Bank of Canada Keeps Markets Waiting
The Bank of Canada left both rates (at 5.0%) and its forward guidance unchanged in its latest statement. A rate cut at the next meeting in April now looks unlikely, and while we continue to project a move in June it is now a close call between June and July for when the BoC starts to cut rates.
This meeting saw the BoC release its press conference opening statement alongside the policy statement, and there was more detail in the former than the latter. Governor Tiff Macklem stated that there were no big surprises since the last statement in January. Q4 GDP at 1.0% annualized did exceed a flat projection made in January but Macklem described it as weak and below potential, while the statement noted that the gain was dependent on a large rise in exports. January CPI at 2.9% yr/yr was below the BoC’s Q1 forecast of 3.2% on lower goods inflation but the statement sees yr/yr and 3 month measures of core inflation as running in a 3.0-3.5% range and expects the pace to remain near 3% during the first half of 2024 before gradually easing. The statement reiterated January’s concern about persistence in underlying inflation and wants to see further and sustained easing in core inflation. Macklem stated that shelter inflation remains elevated and mote broadly underlying price pressures persist. Macklem stated it is still too early to consider lowering the policy rate.

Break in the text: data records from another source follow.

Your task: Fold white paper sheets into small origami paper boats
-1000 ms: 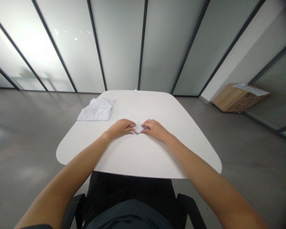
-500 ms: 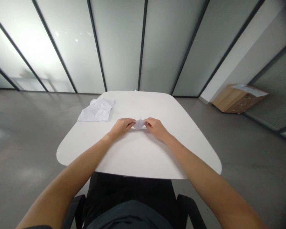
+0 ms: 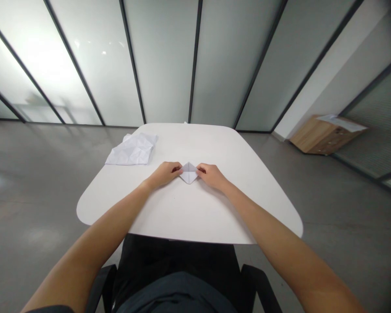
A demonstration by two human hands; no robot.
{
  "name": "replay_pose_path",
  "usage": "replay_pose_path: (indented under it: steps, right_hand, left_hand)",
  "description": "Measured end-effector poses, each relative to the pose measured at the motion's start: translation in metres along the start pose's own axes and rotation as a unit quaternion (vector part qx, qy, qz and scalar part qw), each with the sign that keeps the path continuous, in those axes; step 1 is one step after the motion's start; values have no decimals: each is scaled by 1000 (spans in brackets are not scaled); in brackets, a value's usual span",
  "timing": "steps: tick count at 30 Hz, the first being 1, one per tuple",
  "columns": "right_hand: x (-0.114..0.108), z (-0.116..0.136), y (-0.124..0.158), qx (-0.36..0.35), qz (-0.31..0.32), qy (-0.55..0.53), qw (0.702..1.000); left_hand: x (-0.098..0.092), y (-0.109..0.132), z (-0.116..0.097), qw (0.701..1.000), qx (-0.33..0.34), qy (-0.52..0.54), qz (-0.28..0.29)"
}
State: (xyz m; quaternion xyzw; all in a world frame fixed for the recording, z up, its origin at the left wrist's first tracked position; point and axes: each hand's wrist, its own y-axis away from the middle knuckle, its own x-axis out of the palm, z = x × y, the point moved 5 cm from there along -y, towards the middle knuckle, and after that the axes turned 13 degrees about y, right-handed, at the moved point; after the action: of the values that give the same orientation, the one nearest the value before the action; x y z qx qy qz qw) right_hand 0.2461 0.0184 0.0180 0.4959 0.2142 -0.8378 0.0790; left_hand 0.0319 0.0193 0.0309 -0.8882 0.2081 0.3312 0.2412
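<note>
A small folded white paper (image 3: 189,172) lies in a diamond shape near the middle of the white table, with creases crossing its face. My left hand (image 3: 164,174) pinches its left corner between the fingers. My right hand (image 3: 211,176) presses on its right corner, fingertips at the paper's edge. Both hands rest on the tabletop (image 3: 195,143). Farther left and behind lies a creased sheet of white paper (image 3: 132,150), apart from both hands.
The rounded table stands on a grey polished floor, with a frosted glass wall with dark frames beyond. A low wooden cabinet (image 3: 326,134) with papers on top stands at the far right. Black chair arms (image 3: 102,287) flank my lap.
The small paper has opened from a narrow folded shape into a flatter, wider diamond. My hands have drawn slightly apart and sit closer to its side corners.
</note>
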Motion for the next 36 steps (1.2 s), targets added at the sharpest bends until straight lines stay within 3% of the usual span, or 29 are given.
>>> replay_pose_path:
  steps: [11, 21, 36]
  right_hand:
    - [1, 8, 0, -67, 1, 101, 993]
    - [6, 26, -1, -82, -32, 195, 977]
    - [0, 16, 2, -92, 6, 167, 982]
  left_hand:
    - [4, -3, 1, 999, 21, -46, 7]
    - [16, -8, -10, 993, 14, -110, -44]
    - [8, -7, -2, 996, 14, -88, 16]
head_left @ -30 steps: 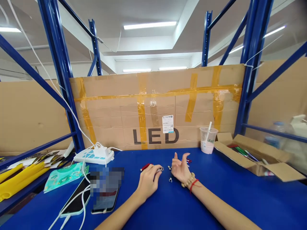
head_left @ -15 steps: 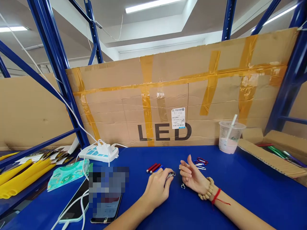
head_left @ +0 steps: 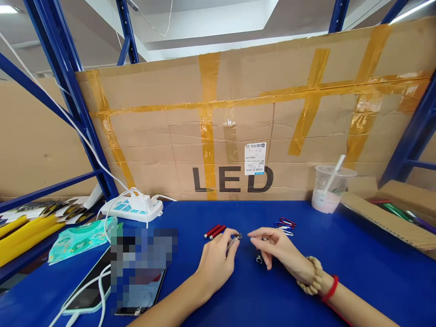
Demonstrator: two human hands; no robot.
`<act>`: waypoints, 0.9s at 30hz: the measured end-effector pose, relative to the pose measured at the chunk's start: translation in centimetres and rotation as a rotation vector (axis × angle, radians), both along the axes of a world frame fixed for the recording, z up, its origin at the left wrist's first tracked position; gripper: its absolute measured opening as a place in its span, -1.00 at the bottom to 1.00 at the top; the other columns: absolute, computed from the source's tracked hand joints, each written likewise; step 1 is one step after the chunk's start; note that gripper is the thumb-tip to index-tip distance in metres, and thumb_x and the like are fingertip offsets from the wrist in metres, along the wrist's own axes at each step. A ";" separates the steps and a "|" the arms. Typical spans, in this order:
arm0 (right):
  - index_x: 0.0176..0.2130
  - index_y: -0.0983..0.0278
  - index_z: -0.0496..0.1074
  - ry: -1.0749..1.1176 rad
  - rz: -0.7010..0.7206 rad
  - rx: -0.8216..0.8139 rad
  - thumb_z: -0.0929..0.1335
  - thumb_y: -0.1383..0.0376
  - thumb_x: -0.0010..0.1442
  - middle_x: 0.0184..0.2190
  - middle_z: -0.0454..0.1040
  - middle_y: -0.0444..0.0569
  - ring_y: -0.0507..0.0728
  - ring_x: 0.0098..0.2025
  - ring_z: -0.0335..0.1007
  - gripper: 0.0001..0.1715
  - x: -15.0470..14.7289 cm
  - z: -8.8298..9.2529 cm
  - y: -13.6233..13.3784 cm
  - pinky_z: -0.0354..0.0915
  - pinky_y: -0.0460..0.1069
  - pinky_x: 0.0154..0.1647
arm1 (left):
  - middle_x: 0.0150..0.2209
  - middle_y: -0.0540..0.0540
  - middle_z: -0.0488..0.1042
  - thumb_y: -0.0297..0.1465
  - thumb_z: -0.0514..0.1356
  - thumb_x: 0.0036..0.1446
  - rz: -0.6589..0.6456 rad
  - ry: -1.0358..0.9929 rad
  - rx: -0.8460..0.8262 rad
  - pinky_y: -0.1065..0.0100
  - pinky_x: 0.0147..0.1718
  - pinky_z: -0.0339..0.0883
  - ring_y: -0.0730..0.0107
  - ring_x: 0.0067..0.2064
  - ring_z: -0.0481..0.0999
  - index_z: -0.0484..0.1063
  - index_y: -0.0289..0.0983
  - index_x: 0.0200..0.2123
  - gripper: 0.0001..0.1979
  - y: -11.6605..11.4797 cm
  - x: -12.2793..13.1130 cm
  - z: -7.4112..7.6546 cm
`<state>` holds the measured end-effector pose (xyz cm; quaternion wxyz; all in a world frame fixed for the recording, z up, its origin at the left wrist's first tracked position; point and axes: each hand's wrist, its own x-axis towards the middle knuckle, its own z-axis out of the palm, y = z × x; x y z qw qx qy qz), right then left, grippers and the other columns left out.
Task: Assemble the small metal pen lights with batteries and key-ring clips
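My left hand [head_left: 216, 265] rests on the blue table [head_left: 340, 281] with its fingers curled round a small silver cylinder [head_left: 234, 239] that pokes out past the fingertips. Two thin red cylinders [head_left: 214, 231] lie just beyond it. My right hand [head_left: 276, 249] is palm down with loosely bent fingers, reaching over a small silver metal part [head_left: 259, 259] on the table, and holds nothing I can see. A bead bracelet and a red string sit on that wrist. Red and blue clips [head_left: 285, 224] lie just behind the right hand.
A taped cardboard sheet marked LED [head_left: 235, 136] walls off the back. A plastic cup with a straw [head_left: 329, 190] and an open cardboard box [head_left: 391, 213] stand at the right. At the left are a power strip [head_left: 132, 209], two phones [head_left: 112, 281], a tissue pack [head_left: 81, 239] and yellow tubes [head_left: 23, 236].
My right hand has turned from palm up to palm down and lowered toward the small metal part. The view has dipped and moved closer. My left hand has stayed closed on the cylinder.
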<state>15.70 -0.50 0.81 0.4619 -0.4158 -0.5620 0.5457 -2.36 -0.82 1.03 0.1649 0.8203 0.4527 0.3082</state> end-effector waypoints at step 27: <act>-0.50 0.27 0.49 -0.569 -0.076 0.748 0.39 0.15 0.01 -0.52 0.45 -0.06 -0.05 -0.63 0.30 -0.77 1.6 0.7 -1.1 0.29 -0.16 -0.66 | -0.34 0.01 0.45 -0.38 -0.07 0.23 -0.310 -0.013 -0.222 0.48 -0.36 0.27 0.46 -0.32 0.46 0.19 -0.22 -0.26 -0.90 -0.8 0.1 -0.2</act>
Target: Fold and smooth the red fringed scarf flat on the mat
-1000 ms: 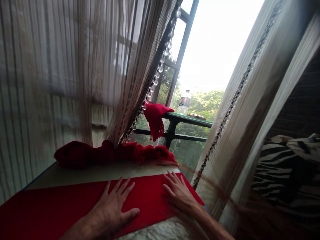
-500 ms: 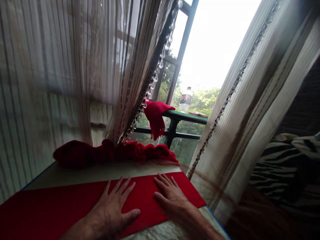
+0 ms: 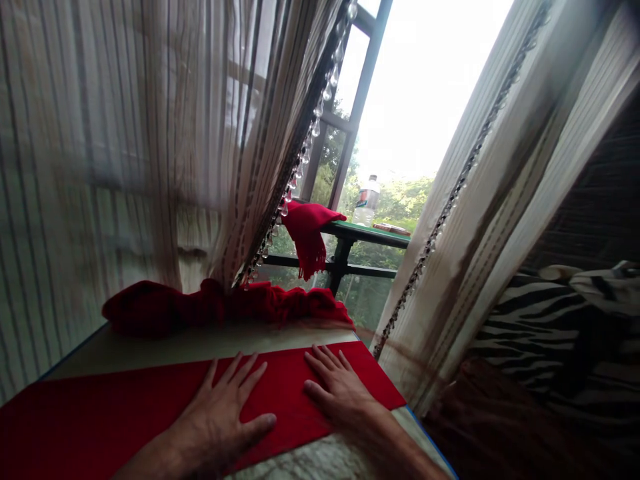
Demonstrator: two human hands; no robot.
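Observation:
A flat red cloth point(image 3: 125, 413) lies stretched across a pale surface point(image 3: 165, 347) in front of me. My left hand point(image 3: 223, 417) rests palm down on it with fingers spread, open. My right hand point(image 3: 337, 387) presses flat on the cloth's right end, fingers apart, open. Behind the cloth a bunched red scarf point(image 3: 220, 307) lies along the far edge of the surface, under the curtain.
Striped sheer curtains point(image 3: 150, 147) with a beaded edge hang left and right point(image 3: 500, 200) of a window. Outside, a green railing ledge point(image 3: 370, 235) carries a fringed red scarf point(image 3: 310, 230) and a plastic bottle point(image 3: 367, 202). A zebra-print fabric point(image 3: 560, 333) lies at right.
My right hand has slid leftward along the red cloth, closer to my left hand. The view has shifted slightly right. The left hand stays put.

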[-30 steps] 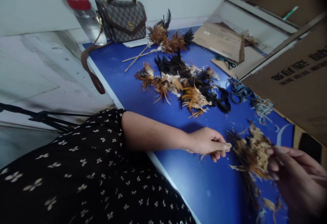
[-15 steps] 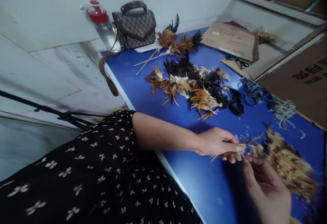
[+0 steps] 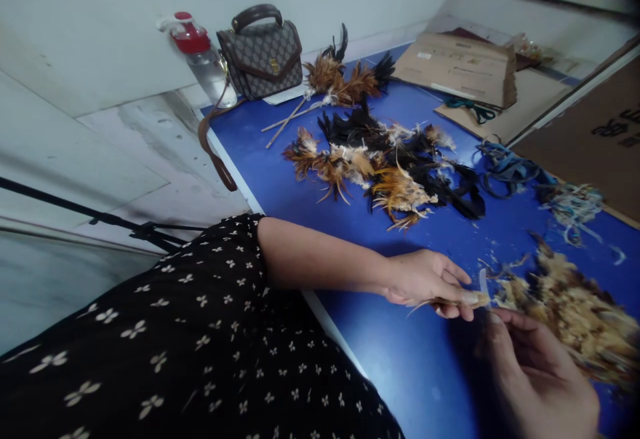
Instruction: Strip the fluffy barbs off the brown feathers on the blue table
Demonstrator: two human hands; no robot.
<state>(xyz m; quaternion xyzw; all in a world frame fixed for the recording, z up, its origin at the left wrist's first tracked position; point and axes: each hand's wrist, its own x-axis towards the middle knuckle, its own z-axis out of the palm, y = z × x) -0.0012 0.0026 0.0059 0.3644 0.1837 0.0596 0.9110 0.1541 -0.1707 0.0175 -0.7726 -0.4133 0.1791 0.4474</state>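
Note:
My left hand (image 3: 440, 287) pinches a small light-brown feather bundle (image 3: 479, 299) between thumb and fingers over the blue table; thin quills stick out below the palm. Just to the right, my right hand (image 3: 537, 352) has thumb and forefinger pressed together on the lower end of a thin whitish strip (image 3: 483, 282), which stands up beside the bundle's tip. Beyond my right hand lies a pile of tan and brown feathers (image 3: 575, 305). Farther back are clusters of orange-brown feathers (image 3: 400, 192) and black feathers (image 3: 355, 129).
At the back stand a handbag (image 3: 265, 55) and a red-capped bottle (image 3: 203, 59), near feather bunches on sticks (image 3: 345, 82). Flattened cardboard (image 3: 455, 69), blue strips (image 3: 510, 165) and pale tangled strands (image 3: 575, 209) lie right. A black tripod leg (image 3: 50, 199) is at left.
My right hand has moved slightly right and down, a little farther from my left hand. The whitish strip now shows more clearly between them. The view has shifted slightly.

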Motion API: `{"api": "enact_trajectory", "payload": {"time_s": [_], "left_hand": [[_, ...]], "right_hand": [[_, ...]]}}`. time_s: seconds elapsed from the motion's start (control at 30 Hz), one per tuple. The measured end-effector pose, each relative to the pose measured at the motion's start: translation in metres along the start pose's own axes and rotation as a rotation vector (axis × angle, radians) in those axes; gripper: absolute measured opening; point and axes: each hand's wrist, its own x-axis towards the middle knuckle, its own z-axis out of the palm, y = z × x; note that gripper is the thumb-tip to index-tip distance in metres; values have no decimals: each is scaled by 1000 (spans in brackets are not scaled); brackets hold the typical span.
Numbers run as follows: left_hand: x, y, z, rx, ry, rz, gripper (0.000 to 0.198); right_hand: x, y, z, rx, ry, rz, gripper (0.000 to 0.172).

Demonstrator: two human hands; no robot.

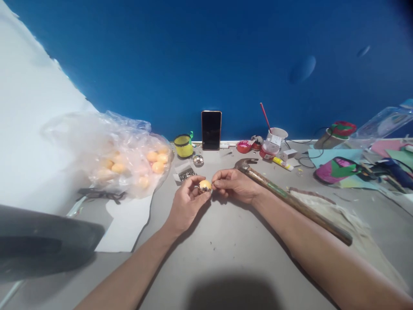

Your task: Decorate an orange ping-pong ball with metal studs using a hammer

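Status: one ball (205, 185) partway, by my read. It's in my left hand (189, 196), out over the middle of the desk (183, 267), well forward of the back edge. Left fingers are gripping it by the side and underneath. Lower part is silver, top is bare orange, so that cap looks like what's left. My right hand (235, 186) is just beside the ball's right side, fingertips bunched; can't tell if they're closed on a bit or loose (too small to see).

Apparently done: one silver ball (198, 160), resting behind the small box, toward the back edge; no orange visible on it from here.

Containers:
- small box (177, 176), just past my left fingers: shiny metal bits (187, 174) in it
- clear bag (129, 125), left part of the desk: several orange balls (158, 167), all plain as far as I can see through the plastic
- yellow cup (184, 148), near the back edge, left of the phone (211, 130): can't see what's inside
- white cup (283, 134), back edge, right of the phone: red stick (265, 116) standing in it
- red dish (244, 151), between phone and white cup: something pink in it
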Motion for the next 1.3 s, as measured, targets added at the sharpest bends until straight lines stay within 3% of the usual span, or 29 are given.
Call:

There is only one more CPI release (for February) due before the next meeting on April 10, though Macklem also noted they would be watching fresh information on corporate pricing and inflation expectations due before the meeting. Still, it looks unlikely the BoC will have enough information to ease. That the April 16 budget will leave the fiscal policy outlook clearer will be another reason to wait. April’s meeting will still be watched for updated economic projections in the quarterly Monetary Policy Report. March and April CPI data will be due before the subsequent meeting on June 5 and with Canadian GDP growth likely to remain below potential, if signs of progress on inflation are by then convincing easing could be seen, though that may require none of these CPI releases surprise on the upside. We continue to expect 100bps of easing in 2024, with a pause in July assuming June sees a move, but moves in each of the subsequent meetings in September, October and December.
While we are not revising our 2024 forecasts for rates, risk is for less rather than more. We are revising our views for 2025 however, seeing 100bps of easing (25bps in each quarter) leaving the end 2025 rate at 3.0% rather than 2.5% as we had previously projected. While Canada’s economy is looking significantly weaker than that of the United States it does appear to be avoiding a move into recession and recession fears should fade into 2025, particularly if Fed easing keeps the US economy growing. There is also talk that the BoC may revise up its estimate of the neutral rate in April from its current 2.0-3.0% range.